_WORK INSTRUCTIONS:_ Beginning at the line that contains "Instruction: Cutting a" and finishing at the line that contains "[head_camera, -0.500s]", output the data below exactly. Include both end lines and no pictures.

_INFORMATION PROVIDED:_
========================================================================

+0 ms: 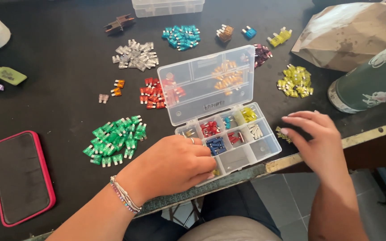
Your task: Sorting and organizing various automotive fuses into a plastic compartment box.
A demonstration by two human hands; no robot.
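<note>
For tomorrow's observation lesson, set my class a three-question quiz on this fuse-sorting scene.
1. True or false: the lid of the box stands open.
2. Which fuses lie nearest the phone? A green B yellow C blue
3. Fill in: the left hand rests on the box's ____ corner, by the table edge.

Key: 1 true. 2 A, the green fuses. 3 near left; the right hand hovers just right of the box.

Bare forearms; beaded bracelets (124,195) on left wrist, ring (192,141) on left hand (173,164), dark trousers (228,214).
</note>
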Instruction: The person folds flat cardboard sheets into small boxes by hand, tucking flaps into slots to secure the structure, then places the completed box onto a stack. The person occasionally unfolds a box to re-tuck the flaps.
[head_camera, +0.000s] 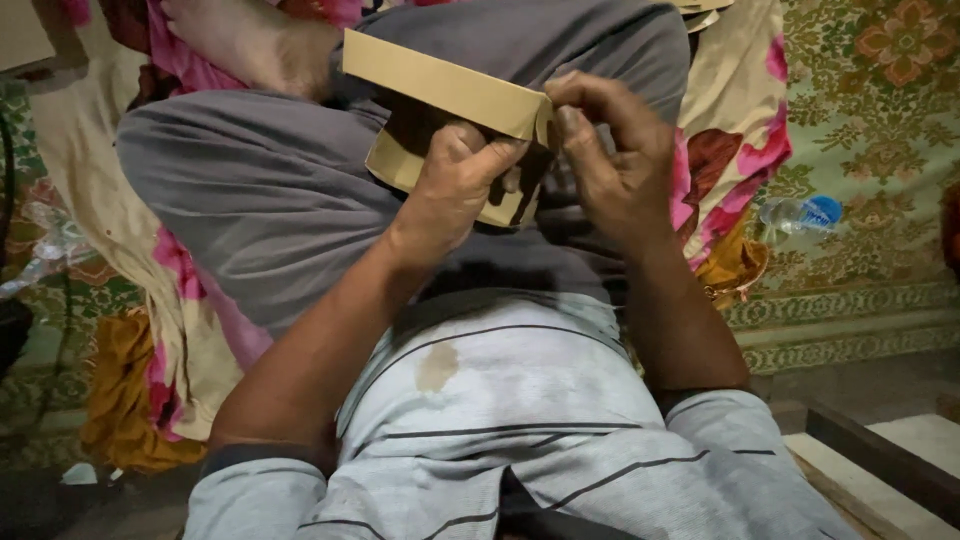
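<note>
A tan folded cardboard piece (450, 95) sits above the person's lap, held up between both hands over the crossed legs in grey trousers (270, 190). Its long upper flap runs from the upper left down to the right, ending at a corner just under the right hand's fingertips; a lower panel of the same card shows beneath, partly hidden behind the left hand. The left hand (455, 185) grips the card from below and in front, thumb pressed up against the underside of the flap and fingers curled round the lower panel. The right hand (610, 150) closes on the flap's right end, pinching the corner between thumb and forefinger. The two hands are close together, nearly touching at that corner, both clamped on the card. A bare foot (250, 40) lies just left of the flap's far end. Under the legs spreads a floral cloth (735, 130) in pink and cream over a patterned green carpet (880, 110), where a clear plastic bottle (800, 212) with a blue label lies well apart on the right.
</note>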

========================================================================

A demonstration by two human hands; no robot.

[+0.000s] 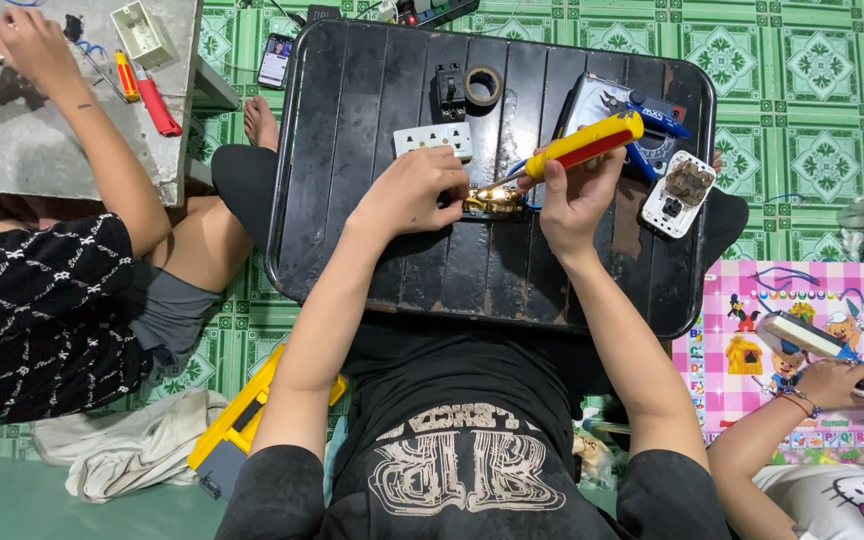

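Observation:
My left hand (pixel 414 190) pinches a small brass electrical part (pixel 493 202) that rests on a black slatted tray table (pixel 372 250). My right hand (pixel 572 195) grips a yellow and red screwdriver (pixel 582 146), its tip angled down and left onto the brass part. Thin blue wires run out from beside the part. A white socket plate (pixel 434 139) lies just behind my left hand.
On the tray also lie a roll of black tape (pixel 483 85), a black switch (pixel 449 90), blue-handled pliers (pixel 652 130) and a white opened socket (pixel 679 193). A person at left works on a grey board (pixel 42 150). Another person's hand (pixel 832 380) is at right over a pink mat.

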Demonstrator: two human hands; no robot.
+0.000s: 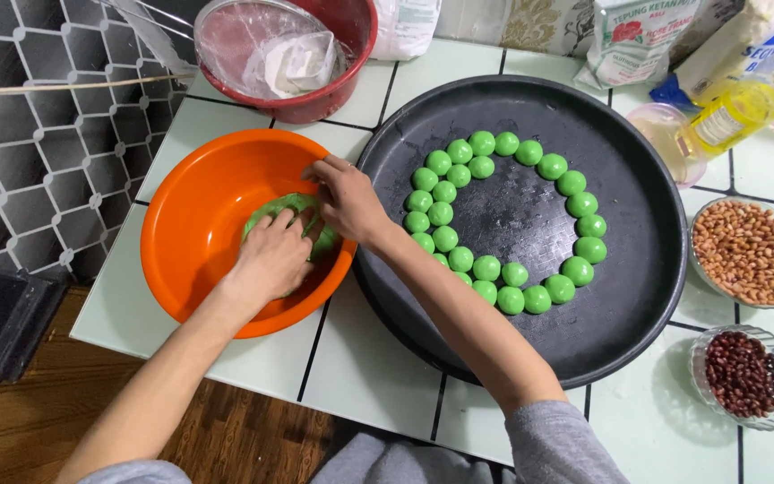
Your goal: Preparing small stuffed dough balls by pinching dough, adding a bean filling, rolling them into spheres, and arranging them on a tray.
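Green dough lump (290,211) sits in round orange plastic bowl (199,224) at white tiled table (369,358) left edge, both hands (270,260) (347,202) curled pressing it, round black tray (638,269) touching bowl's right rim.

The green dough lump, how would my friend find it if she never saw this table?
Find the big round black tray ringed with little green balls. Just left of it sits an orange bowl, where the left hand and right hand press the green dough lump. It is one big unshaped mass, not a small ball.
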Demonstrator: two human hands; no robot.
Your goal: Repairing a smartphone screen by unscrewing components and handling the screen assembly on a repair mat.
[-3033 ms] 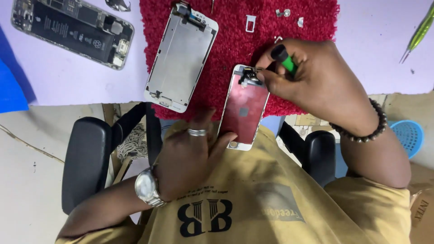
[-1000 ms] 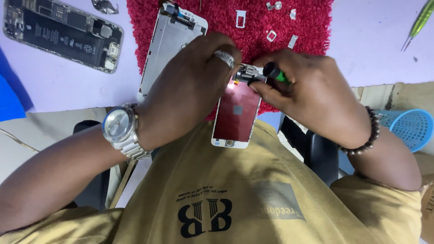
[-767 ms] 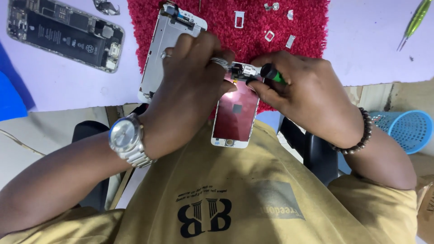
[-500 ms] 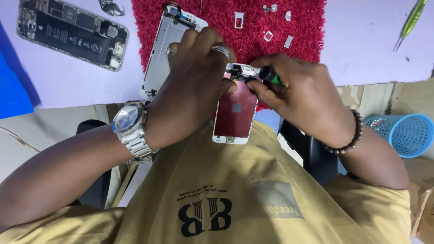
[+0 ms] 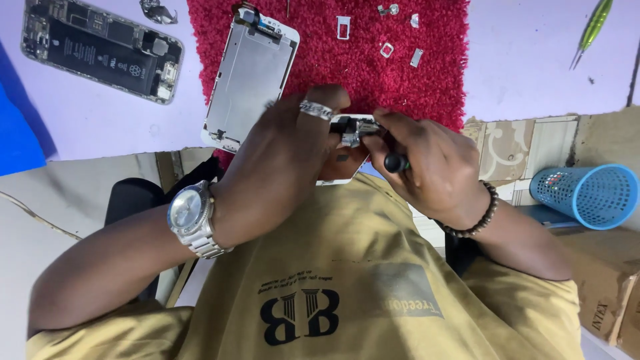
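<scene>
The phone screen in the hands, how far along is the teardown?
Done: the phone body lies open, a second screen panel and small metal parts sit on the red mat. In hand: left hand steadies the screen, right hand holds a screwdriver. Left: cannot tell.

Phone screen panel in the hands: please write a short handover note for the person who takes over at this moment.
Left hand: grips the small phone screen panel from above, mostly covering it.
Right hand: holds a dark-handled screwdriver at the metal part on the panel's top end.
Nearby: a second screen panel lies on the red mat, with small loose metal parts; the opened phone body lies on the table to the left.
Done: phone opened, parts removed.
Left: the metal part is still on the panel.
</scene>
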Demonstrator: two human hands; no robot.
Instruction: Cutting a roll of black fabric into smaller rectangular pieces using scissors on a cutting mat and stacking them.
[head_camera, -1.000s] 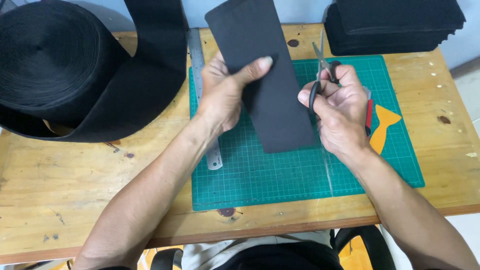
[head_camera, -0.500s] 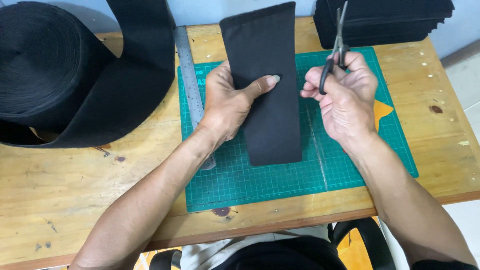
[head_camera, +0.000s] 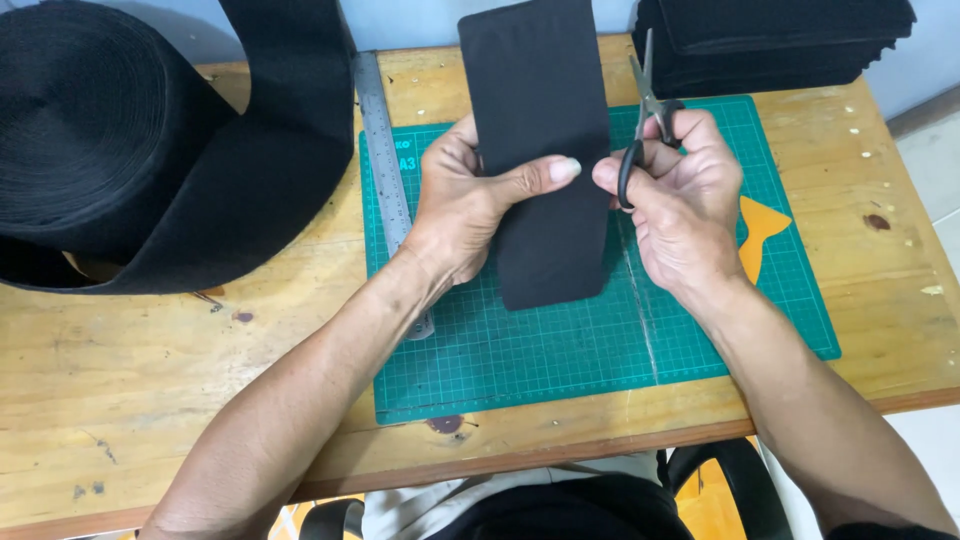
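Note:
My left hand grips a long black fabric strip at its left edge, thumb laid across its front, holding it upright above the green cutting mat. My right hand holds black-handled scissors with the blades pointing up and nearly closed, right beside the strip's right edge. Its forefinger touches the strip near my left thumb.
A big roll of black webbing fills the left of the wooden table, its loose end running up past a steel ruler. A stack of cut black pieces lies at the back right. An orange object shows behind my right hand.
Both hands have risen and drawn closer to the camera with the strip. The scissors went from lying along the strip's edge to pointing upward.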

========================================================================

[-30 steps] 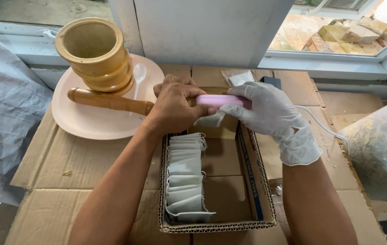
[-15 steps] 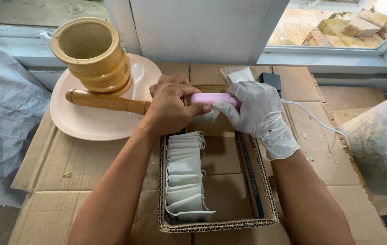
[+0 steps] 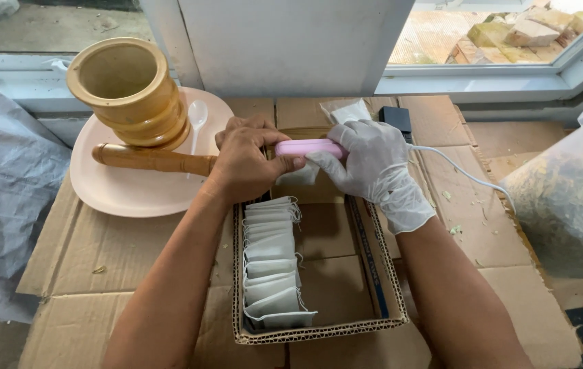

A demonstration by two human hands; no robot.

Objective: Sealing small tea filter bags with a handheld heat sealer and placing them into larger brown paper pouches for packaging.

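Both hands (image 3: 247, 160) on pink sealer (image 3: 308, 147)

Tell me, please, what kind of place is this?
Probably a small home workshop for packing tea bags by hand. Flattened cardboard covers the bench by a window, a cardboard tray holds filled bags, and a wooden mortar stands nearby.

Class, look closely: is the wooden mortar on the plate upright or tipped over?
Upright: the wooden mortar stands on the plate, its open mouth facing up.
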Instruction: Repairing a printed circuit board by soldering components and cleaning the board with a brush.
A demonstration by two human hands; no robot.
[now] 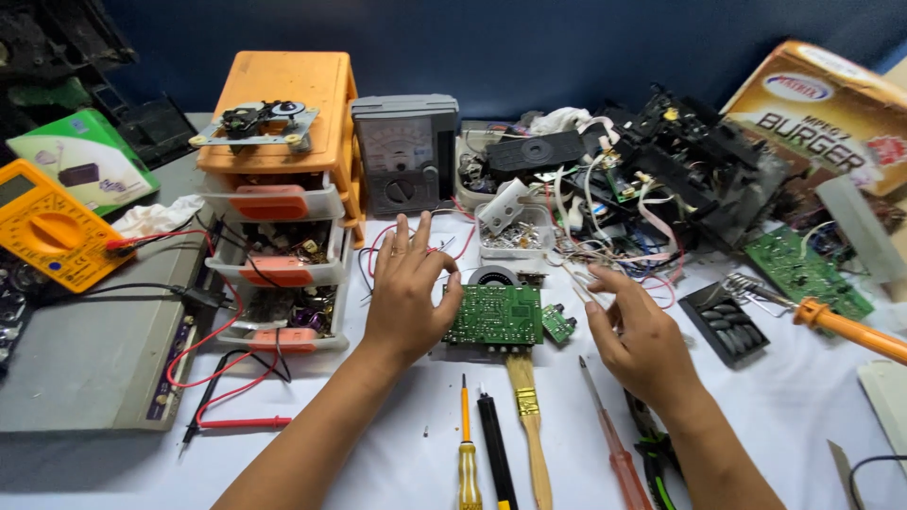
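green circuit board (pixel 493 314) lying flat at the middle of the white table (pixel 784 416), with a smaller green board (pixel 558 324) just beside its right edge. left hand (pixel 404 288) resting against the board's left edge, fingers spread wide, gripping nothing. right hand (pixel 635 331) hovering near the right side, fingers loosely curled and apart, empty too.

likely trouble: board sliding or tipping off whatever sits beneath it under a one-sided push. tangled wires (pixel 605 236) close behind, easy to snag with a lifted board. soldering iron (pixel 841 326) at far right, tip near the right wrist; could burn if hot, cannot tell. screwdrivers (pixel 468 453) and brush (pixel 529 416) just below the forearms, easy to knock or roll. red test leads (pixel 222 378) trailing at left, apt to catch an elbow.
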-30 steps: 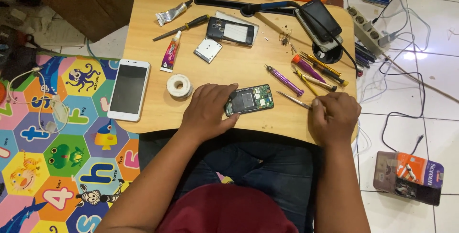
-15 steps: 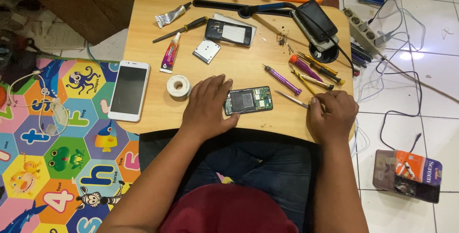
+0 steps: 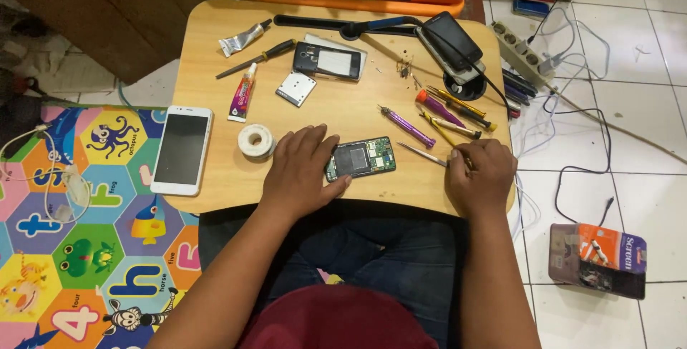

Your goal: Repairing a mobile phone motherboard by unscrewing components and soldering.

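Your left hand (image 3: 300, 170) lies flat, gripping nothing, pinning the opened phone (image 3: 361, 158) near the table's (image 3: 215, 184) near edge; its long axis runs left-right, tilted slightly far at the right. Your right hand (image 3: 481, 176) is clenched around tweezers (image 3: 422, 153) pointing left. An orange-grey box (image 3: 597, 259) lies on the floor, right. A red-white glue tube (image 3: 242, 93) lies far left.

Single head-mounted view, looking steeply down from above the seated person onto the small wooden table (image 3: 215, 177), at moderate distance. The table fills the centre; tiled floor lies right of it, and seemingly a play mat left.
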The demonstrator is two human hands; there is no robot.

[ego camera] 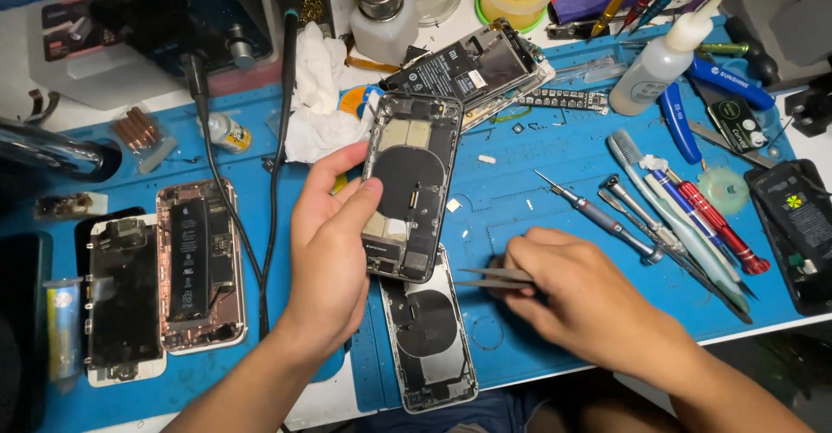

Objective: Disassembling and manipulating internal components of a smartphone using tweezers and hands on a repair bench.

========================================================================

_TASK SOLUTION:_
Instruction: Cutting a roll of black fabric into smaller rectangular pieces using scissors on a cutting mat and stacking them.
[head_camera, -1.000s] 
[head_camera, -0.500s] 

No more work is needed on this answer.